He Haorui, Banerjee Abhirup, Choudhury Robin P, Grau Vicente
Institute of Biomedical Engineering, Department of Engineering Science, University of Oxford, Oxford OX3 7DQ, United Kingdom.
Institute of Biomedical Engineering, Department of Engineering Science, University of Oxford, Oxford OX3 7DQ, United Kingdom; Division of Cardiovascular Medicine, Radcliffe Department of Medicine, University of Oxford, Oxford OX3 9DU, United Kingdom.
Med Image Anal. 2025 May;102:103496. doi: 10.1016/j.media.2025.103496. Epub 2025 Feb 18.

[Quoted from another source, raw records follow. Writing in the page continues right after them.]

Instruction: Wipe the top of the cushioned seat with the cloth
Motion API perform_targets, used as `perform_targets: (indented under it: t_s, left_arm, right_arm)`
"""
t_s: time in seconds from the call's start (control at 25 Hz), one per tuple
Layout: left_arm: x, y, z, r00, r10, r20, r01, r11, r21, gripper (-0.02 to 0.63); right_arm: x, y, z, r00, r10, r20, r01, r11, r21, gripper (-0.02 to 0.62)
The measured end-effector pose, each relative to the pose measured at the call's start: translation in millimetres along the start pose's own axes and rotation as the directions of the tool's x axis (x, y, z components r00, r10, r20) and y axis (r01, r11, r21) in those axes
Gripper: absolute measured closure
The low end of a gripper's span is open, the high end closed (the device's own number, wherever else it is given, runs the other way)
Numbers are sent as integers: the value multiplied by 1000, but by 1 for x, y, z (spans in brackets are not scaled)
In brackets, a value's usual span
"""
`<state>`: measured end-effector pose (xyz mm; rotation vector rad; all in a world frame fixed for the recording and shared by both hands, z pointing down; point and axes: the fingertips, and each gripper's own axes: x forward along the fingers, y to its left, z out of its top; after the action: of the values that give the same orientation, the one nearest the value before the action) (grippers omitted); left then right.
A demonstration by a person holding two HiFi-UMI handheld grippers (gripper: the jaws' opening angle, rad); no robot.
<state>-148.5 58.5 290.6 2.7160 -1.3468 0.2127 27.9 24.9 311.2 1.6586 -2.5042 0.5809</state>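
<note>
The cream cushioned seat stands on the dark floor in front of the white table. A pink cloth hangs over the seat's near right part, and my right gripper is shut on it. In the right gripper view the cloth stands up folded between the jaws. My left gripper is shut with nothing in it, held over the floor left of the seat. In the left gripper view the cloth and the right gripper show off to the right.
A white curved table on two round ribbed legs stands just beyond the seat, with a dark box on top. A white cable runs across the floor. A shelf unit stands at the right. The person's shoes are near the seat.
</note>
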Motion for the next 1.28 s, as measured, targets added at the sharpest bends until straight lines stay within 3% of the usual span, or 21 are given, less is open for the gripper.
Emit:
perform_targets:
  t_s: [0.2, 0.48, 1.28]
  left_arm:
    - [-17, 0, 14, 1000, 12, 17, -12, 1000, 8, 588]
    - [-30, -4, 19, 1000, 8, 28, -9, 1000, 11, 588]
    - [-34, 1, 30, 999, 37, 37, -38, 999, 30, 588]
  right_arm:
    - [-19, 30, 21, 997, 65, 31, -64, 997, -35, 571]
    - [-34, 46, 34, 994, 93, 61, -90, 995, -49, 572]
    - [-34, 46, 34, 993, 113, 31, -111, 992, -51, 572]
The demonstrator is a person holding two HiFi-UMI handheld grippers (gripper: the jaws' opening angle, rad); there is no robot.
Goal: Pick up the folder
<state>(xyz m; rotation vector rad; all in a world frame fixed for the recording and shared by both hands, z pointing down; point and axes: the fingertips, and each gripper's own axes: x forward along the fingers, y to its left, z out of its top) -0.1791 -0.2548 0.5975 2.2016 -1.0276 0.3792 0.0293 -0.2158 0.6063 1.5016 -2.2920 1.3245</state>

Invasive coronary angiography (ICA) is the gold standard imaging modality during cardiac interventions. Accurate segmentation of coronary vessels in ICA is required for aiding diagnosis and creating treatment plans. Current automated algorithms for vessel segmentation face task-specific challenges, including motion artifacts and unevenly distributed contrast, as well as the general challenge inherent to X-ray imaging, which is the presence of shadows from overlapping organs in the background. To address these issues, we present Temporal Vessel Segmentation Network (TVS-Net) model that fuses sequential ICA information into a novel densely connected 3D encoder-2D decoder structure with a loss function based on elastic interaction. We develop our model using an ICA dataset comprising 323 samples, split into 173 for training, 82 for validation, and 68 for testing, with a relatively relaxed annotation protocol that produced coarse-grained samples, and achieve 83.4% Dice and 84.3% recall on the test dataset. We additionally perform an external evaluation over 60 images from a local hospital, achieving 78.5% Dice and 82.4% recall and outperforming the state-of-the-art approaches. We also conduct a detailed manual re-segmentation for evaluation only on a subset of the first dataset under strict annotation protocol, achieving a Dice score of 86.2% and recall of 86.3% and surpassing even the coarse-grained gold standard used in training. The results indicate our TVS-Net is effective for multi-frame ICA segmentation, highlights the network's generalizability and robustness across diverse settings, and showcases the feasibility of weak supervision in ICA segmentation.
有创冠状动脉造影(ICA)是心脏介入治疗期间的金标准成像方式。在ICA中准确分割冠状动脉血管对于辅助诊断和制定治疗方案至关重要。当前用于血管分割的自动化算法面临特定任务的挑战,包括运动伪影和对比度分布不均,以及X射线成像固有的一般挑战,即背景中存在重叠器官的阴影。为了解决这些问题,我们提出了时间血管分割网络(TVS-Net)模型,该模型将连续的ICA信息融合到一种新颖的密集连接3D编码器-2D解码器结构中,并采用基于弹性相互作用的损失函数。我们使用一个包含323个样本的ICA数据集开发模型,将其分为173个用于训练、82个用于验证和68个用于测试,采用相对宽松的注释协议生成粗粒度样本,并在测试数据集上实现了83.4%的Dice系数和84.3%的召回率。我们还对当地一家医院的60张图像进行了外部评估,实现了78.5%的Dice系数和82.4%的召回率,优于当前的先进方法。我们还仅在严格注释协议下对第一个数据集的一个子集进行了详细的手动重新分割以进行评估,获得了86.2%的Dice分数和86.3%的召回率,甚至超过了训练中使用的粗粒度金标准。结果表明我们的TVS-Net对于多帧ICA分割是有效的,突出了该网络在不同设置下的通用性和鲁棒性,并展示了ICA分割中弱监督的可行性。